Hyatt was a “filthily sexy” poet, in John Wilkinson’s words. This can be taken in two ways. Firstly, it is hard not to linger over photographs showing Hyatt’s proto-Beatles haircut, green eyes and strong jaw. (The editors of So Much for Life, Sam Ladkin and Luke Roberts, suggest that on one occasion James Baldwin took a liking to him.) Then there is the fact that, throughout the collection, Hyatt is unafraid to discuss love, death, the mind, random sexual encounters (usually, but not exclusively, with other men) and the body’s manifold processes of bleeding, urinating, defecating, etc (often in the same poem): “Wet / the hand / rubs the sperm / back into its own hairs / & dries its-self … / Dead / like squashed maggots / he shoots / which smells like – / one’s own rot / of the mind” (“My Auto-Biograph Hours”).

He was even at ease writing about masturbation. These poems derive their import not from shock value, but from their deliberate opposition to the polite veneer that characterized English society – especially English literary society – as exemplified by the imaginary suitor whom Hyatt rebuffs in “A Definite Choice”:

I want to understand a man
And his pain,
Not the other kind of man
Who says: “I will have another
Cushion for my arse dear,
And close the door when you bring
The coffee in, while I write
An Ode to Mummy.”

Many of Hyatt’s poems proceed in this manner: the single-sentence stanza allows his poetics a feverish improvisational quality; an urgency; a sense of outcry. Here is the entirety of “The World Is at War”: “The world is at war / what a waste of sex”. This is bleak, as jokes go, but Hyatt’s work is not devoid of lighter humour: “when cornflakes fart / boy how I sing” (“Poem”). He could be profoundly pithy. His long poems demonstrate an equally profound discursivity, however, often reflecting on the facts of fatherhood and his concern for the son he had with the poet Cressida Lindsay:

My son, I am not a man that will give love,
in fact I feel you as being strange.
Sometime in your life you must hate me.
All you can say is “I am from your sperm”.

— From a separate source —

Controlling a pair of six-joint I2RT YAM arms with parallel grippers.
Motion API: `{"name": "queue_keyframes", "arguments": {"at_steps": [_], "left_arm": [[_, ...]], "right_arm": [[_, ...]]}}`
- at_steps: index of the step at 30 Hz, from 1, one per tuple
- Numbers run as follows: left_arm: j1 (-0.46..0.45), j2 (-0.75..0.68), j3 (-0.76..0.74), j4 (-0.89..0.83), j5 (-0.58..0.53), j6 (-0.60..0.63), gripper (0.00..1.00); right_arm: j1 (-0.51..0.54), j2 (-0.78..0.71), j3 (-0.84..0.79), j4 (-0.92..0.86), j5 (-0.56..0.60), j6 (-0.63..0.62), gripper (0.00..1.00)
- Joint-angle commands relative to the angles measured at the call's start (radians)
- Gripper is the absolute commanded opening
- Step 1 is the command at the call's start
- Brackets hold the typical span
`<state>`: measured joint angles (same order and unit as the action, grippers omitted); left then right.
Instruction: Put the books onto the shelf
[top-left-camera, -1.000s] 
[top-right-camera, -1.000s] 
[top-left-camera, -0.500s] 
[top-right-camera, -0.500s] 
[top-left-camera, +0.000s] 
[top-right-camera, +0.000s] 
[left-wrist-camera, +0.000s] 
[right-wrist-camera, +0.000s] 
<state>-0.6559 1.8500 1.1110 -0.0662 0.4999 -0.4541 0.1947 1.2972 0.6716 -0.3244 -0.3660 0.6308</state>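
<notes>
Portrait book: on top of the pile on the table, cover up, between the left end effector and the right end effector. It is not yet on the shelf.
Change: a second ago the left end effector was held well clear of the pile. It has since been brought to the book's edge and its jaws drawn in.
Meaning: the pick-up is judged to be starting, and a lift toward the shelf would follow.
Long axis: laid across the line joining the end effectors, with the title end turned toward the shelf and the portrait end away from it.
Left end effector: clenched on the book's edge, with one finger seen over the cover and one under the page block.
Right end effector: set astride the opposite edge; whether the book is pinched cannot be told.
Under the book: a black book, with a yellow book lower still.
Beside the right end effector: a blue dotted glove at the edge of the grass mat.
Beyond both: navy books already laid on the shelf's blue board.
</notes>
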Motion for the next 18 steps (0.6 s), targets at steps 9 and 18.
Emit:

The prize of life is to be able
to eat, laugh heartily, then have a good shit
reading to yourself some soft poetry.
My son, I am not a man that will give love.

(“Between You and Humanity”)

Hyatt’s existence was evidently not an easy one. In “Bring Back Youth Robbers”, a song to a lover, he reminds the listener or reader that “you know I am living grief”, trapped in an “empty poverty brushing along”. The title of this collection, too, might suggest a ho-hum poet ready to give up. But in spite of – or perhaps because of – material lack, Hyatt was committed artistically to going all-in. (He ends “Bring Back Youth Robbers” with this declaration: “We are into shit arse and soul”.) His was a voice “fighting nearly all humanity” – through withdrawals, through run-ins with the prison system, through diverging family units. But it was also fighting for his own humanity. As he writes in “Once I Did This”:

All I want to do
is only to do it,
don’t feel like hanging
onto anything,
only to get down
to the bottom
and do it right,
break it clear.

That persistent voice, its active aliveness, can still be heard clearly fifty years on from Mark Hyatt’s death.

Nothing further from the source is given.